Jamie Russo

Personal information
- Full name: Jamie Russo
- Born: 16 April 1981 (age 44) Auburn, New South Wales, Australia

Playing information
- Position: Five-eighth, Halfback, Lock
Club
| Years | Team | Pld | T | G | FG | P |
| 2001 | Sydney Roosters | 4 | 0 | 0 | 0 | 0 |
| 2002 | Parramatta Eels | 2 | 0 | 0 | 0 | 0 |
| 2003–04 | South Sydney | 19 | 2 | 0 | 0 | 8 |
| 2009 | Gateshead Thunder | 1 | 0 | 0 | 0 | 0 |
| 2009 | Oldham RLFC | 5 | 3 | 0 | 0 | 12 |
|  | Total | 31 | 5 | 0 | 0 | 20 |
- Source:

= Jamie Russo =

Australian rugby league footballer

Jamie Russo (born 16 April 1981) is an Australian former professional rugby league footballer of 2000s.
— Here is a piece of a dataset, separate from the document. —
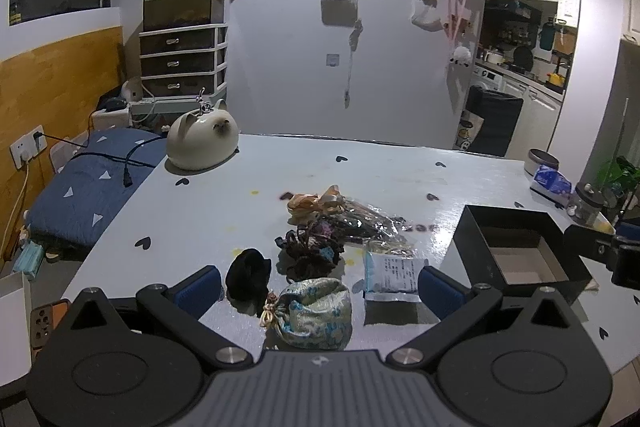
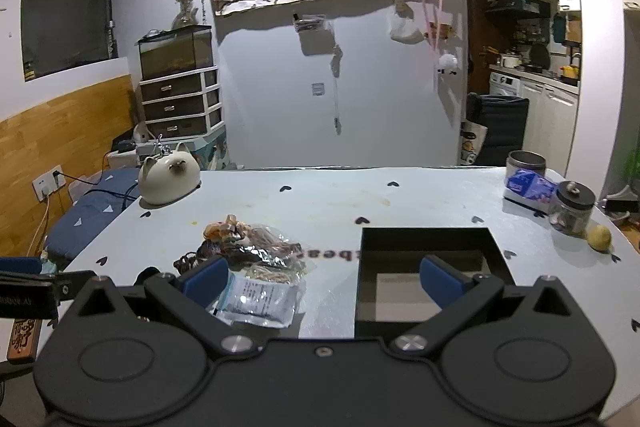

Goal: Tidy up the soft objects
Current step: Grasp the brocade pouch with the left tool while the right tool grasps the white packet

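Observation:
A pile of soft things lies mid-table: a brocade drawstring pouch (image 1: 316, 313), a black scrunchie (image 1: 248, 277), dark hair ties (image 1: 310, 251), an orange ribbon (image 1: 316, 203), crinkly plastic bags (image 1: 368, 223) and a white sachet (image 1: 394, 273). An open black box (image 1: 520, 251) stands to the right. My left gripper (image 1: 320, 287) is open, its jaws on either side of the pouch, just above the table. My right gripper (image 2: 324, 281) is open and empty, between the sachet (image 2: 260, 301) and the box (image 2: 430, 267).
A white cat-shaped ceramic pot (image 1: 202, 143) stands at the table's far left corner. At the right edge are a tin (image 2: 525, 161), a blue tissue pack (image 2: 528, 187), a glass jar (image 2: 572, 207) and a small lemon (image 2: 599, 237). The table (image 2: 340, 199) has heart marks.

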The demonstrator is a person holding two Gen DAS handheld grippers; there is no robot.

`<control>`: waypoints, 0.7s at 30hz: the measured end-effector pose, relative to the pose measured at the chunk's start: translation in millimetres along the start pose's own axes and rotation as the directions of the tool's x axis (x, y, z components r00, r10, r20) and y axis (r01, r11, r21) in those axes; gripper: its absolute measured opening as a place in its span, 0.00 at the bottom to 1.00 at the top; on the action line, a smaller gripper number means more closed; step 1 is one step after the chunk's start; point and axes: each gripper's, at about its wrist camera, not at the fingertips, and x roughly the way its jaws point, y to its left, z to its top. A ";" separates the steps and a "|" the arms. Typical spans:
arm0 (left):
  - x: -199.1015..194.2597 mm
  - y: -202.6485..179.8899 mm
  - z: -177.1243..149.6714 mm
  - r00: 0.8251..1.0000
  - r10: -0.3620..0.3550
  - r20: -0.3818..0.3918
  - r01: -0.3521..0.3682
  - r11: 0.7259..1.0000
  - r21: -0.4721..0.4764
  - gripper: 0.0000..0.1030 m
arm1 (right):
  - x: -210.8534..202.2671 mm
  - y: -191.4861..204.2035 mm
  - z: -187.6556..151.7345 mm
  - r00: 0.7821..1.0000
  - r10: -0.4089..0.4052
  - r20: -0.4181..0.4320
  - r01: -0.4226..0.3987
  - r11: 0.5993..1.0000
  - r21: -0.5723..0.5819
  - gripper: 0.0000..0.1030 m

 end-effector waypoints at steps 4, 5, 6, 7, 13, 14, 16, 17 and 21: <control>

Russo had stints with the Sydney Roosters, Parramatta Eels, South Sydney Rabbitohs, Gateshead Thunder and Oldham RLFC (Heritage No.1250). He was primarily a .

==Background==
Russo was born in Auburn, Sydney and raised on the Sunshine Coast in Queensland, Australia.

==Playing career==
Russo made his first grade debut for Eastern Suburbs in Round 10 of 2001 season against Melbourne which ended in a 23–22 victory for Easts. In 2002, Russo joined Parramatta and made two appearances for the club before being released. In 2003. Russo joined South Sydney and played there for two seasons before being released. In both years that Russo was at the club, Souths finished last on the table.

In 2005, Russo moved back to Queensland and signed with the Redcliffe Dolphins. Also in 2005, Russo was selected to play for the Queensland residents team to play against the NSW residents side. In 2006, Russo was set to join the Canberra Raiders but the deal fell through due to salary cap restraints at the club. In 2009, Russo joined Gateshead in England dominating the English game and going on to signing a lucrative deal at the Oldham Roughyeds.